Bulk Cash Smuggling. It is a federal crime to transport or transfer more than
$10,000 in cash out of the United States concealed in any conveyance, merchandise,
container, luggage or on one’s person, 31 U.S.C. 5332. Subsection 406(a) amends
section 5332 to outlaw transporting or transfer of more than $10,000 in cash
concealed in “any mail,” proposed 31 U.S.C. 5332.
Civil Forfeiture Pre-trial Freezes and Restraining Orders. Federal law
permits pre-trial restraining orders to freeze property sought in criminal forfeiture
cases, 21 U.S.C. 853(e), and pre-trial restraining orders or the appointment of
receivers or conservators in civil forfeiture cases, 18 U.S.C. 981(j). In money
laundering cases, it also permits restraining orders and the appointment of receivers
under somewhat different procedures with respect to the property of foreign financial
institutions with interbank accounts in this country, which is subject to a collection
or forfeiture proceeding, 18 U.S.C. 1956(b). Section 406(a) removes the requirement
that the property be that of a foreign financial institution, proposed 18 U.S.C.
Codification of Section 316 of the USA PATRIOT Act. Section 316 of
the USA PATRIOT Act allows property owners to challenge the government’s
assertion of terrorism related forfeitures, 115 Stat. 309 (2001). Section 406 of H.R.
Conspiracy Penalties. It is a federal crime to destroy or attempt to destroy
commercial motor vehicles or their facilities, 18 U.S.C. 33. Offenders face
imprisonment for not more than 20 years, id. It is also a federal crime to cause or to
attempt to cause more than $100,000 worth of damage to an energy facility, 18
U.S.C. 1366. Again, offenders face imprisonment for not more than 20 years, id. In
both cases as in the case of any federal felony, conspiracy to commit such offenses
in punishable under the general federal conspiracy statute by imprisonment for not
more than five years, 18 U.S.C. 371.
Subsection 406(c) amends both 18 U.S.C. 33 and 18 U.S.C. 1366 so that
conspiracy to violate their provisions carries the same penalty as the underlying
offense, proposed 18 U.S.C. 33(a), 1366(a).

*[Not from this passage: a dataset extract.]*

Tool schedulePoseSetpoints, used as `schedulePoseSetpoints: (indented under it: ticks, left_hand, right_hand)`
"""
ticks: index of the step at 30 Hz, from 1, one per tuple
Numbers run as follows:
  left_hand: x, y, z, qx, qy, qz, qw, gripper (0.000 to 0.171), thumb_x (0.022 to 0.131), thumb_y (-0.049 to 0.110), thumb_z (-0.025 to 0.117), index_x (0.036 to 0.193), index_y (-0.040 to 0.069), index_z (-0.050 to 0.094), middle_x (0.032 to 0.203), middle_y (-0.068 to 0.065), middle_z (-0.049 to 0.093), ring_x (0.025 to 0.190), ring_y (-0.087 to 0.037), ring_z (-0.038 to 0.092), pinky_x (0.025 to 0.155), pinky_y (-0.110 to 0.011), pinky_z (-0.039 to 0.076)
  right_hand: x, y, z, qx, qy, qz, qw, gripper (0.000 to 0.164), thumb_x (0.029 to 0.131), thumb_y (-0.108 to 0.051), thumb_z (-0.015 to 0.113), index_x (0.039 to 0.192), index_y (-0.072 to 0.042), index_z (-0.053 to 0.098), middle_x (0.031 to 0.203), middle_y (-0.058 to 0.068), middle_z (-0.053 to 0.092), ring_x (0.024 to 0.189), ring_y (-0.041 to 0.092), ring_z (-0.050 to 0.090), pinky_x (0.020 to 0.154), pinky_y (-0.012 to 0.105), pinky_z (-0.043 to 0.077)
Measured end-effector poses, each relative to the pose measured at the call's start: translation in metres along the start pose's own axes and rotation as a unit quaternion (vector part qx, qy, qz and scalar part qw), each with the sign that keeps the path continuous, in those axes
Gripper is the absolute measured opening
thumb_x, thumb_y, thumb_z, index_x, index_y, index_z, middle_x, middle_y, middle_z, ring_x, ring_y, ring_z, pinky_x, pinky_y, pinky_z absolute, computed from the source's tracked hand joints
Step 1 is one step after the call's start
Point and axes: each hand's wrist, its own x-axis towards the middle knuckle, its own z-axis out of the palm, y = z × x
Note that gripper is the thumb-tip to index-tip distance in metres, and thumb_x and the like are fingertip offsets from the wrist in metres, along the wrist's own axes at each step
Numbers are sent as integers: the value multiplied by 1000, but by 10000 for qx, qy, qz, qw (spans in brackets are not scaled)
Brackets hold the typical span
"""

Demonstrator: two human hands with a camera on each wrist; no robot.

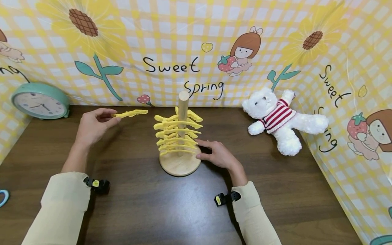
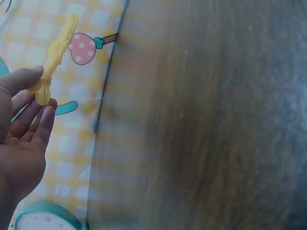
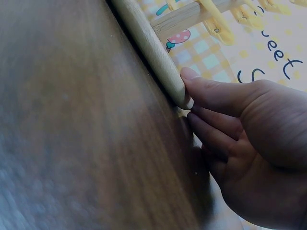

Technical Amendments. Section 407 corrects a purely technical,
typographical omission in 2332b(g)(5)(B). Section 408 completes a technically
incomplete cross reference in 31 U.S.C. 5318(n)(4)(A). Section 409 corrects purely
technical, typographical errors in section 6604 of the Intelligence Reform and
Terrorism Prevention Act of 2004.
Laundering the Proceeds Foreign Terrorist Training. Federal law
prohibits laundering the proceeds of various predicate offenses, 18 U.S.C. 1956; in
addition to other criminal penalties, property associated with such laundering is
subject to confiscation, 18 U.S.C. 981(a)(1)(A). Receipt of military training from a
foreign terrorist organization is also a federal crime, 18 U.S.C. 2339D. Section 112
of H.R. 3199 makes 18 U.S.C. 2339 a federal crime of terrorism under 18 U.S.C.
2332b(g)(5)(B). Federal crimes of terrorism are RICO predicate offenses by
definition, 18 U.S.C. 1961(1)(G). RICO predicate offenses are by definition money
laundering predicate offenses, 18 U.S.C. 1956(c)(7)(A). Section 410 confirms the
status of 18 U.S.C. 2339D as a money laundering predicate offense, 18 U.S.C.